Mike McQuown introduced a proposed letter to go to the Chancellor from the Chair concerning housekeepers issues. He noted that some housekeepers had been told not to speak with the Forum or other press about the discussions in that department. This act prompted the Staff Relations, Policies and Practices committee to write the letter. The Chair said that he, James Holman and others had met with the Chancellor the previous Monday to discuss concerns. Holman said that he had attended a meeting with all housekeepers which found many there not pleased with the offered solutions. Marshall Dietz cited deficiencies with the records of the housekeeper discussion meetings. He said that those meetings represented an important chance for attendees to express their views on the proposed weekend work plan. He also said that he did not know how the decision to institute weekend work was made.

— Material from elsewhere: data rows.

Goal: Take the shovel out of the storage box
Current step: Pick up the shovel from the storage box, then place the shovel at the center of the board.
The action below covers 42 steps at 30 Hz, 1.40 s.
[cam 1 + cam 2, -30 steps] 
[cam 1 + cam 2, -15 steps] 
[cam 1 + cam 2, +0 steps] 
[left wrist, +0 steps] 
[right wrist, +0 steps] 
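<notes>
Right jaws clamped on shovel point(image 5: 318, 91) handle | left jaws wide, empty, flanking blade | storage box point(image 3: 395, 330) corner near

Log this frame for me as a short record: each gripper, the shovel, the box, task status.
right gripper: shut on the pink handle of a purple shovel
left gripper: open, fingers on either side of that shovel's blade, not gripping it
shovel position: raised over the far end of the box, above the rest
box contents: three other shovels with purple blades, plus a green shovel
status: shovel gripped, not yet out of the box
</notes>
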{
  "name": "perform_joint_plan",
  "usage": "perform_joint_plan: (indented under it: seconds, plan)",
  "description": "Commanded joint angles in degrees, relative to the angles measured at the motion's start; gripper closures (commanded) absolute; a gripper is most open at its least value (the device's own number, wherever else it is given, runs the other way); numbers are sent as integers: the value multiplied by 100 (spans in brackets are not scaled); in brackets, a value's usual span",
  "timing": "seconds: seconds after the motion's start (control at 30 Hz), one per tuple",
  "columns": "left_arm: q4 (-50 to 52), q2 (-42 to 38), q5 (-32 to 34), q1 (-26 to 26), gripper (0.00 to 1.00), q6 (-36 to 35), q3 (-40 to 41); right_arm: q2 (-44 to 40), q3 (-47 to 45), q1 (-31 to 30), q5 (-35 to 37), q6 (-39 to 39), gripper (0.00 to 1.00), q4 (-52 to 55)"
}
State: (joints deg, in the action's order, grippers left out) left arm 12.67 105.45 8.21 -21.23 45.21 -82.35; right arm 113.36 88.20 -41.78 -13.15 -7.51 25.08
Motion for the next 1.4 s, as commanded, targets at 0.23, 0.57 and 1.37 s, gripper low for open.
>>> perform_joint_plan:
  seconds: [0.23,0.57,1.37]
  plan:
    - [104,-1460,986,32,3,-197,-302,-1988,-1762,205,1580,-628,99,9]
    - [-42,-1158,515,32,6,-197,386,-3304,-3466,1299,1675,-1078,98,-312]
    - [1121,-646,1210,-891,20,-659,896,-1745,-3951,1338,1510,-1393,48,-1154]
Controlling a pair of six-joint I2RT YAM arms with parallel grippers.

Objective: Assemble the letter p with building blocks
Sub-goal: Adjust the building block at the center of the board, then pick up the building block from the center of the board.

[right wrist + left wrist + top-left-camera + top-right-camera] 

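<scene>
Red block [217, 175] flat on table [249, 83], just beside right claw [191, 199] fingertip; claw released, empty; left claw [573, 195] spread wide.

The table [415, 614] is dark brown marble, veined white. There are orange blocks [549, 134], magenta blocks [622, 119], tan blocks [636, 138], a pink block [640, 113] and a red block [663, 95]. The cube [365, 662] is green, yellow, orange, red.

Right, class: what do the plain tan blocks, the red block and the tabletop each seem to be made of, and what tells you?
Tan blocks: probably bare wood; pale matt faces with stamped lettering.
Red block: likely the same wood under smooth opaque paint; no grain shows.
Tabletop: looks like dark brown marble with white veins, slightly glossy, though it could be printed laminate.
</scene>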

Mark Duncan asked who had told housekeepers not to talk with the press. James Holman said that the new director of Facilities Services had told him and others not to speak with the Forum, the press, the union, or the Student Action with Workers (SAW). He wondered why these discussions had to be so secretive. Kitty Allen said that Van Dobson likes to keep these kinds of discussions in-house. She had met with him and found that he wants to be involved, but that employees should speak with their supervisors first before going to the Chancellor. Mark Duncan found it disgusting that anyone should be told that they can’t speak out on these questions. Mike Hawkins encouraged employees who speak with management to document what they have done. He said that as taxpayers and voters employees should not yield their First Amendment rights. He thought that under the previous chancellor the University had begun to become more like corporate America. He said that the Forum represents one of the few voices who fight for those who want to speak.
Aluoch Ooro wanted more detail in the proposed letter, including dates and times. Hawkins said that the Forum could approve the letter then add facts later. The Chair said that October 15 was the deadline for one of the sets of issues. He said that the Chancellor had been willing to keep dialogue open on other issues, asking for a 60 day pause in negotiations. He had pledged to protect the housekeepers from wrongful conduct. Lucy Lewis urged that the Forum act in this matter now. Mike McQuown moved that the Forum accept the letter to Chancellor Thorp from/about housekeepers as proposed by the Staff Relations committee and presented to the Forum today. Mike Hawkins seconded the motion. The motion was approved of 16 in favor, 7 opposed and 2 abstaining.
Brenda Denzler moved that the Employee Forum request through a formal resolution that Chancellor Thorp and Vice Chancellor Kupec include staff oriented goals in its upcoming fundraising campaign. Mike Hawkins seconded this motion. Faith Thompson asked if the goals were to be related to the development plan of particular UNC-Chapel Hill schools. She said that such staff-oriented goals were already included in some school plans. Denzler said that the idea was to present the suggestions to Kupec himself. The ideas could deal with any of a number of concerns, including staff tuition remission and day care. She said that the time had arisen to ask the University to develop institution-wide staff goals. Twenty-one delegates voted in favor of this motion with none opposed and none abstaining.
In the absence of further discussion, the meeting adjourned by acclamation at 11:51 a.m.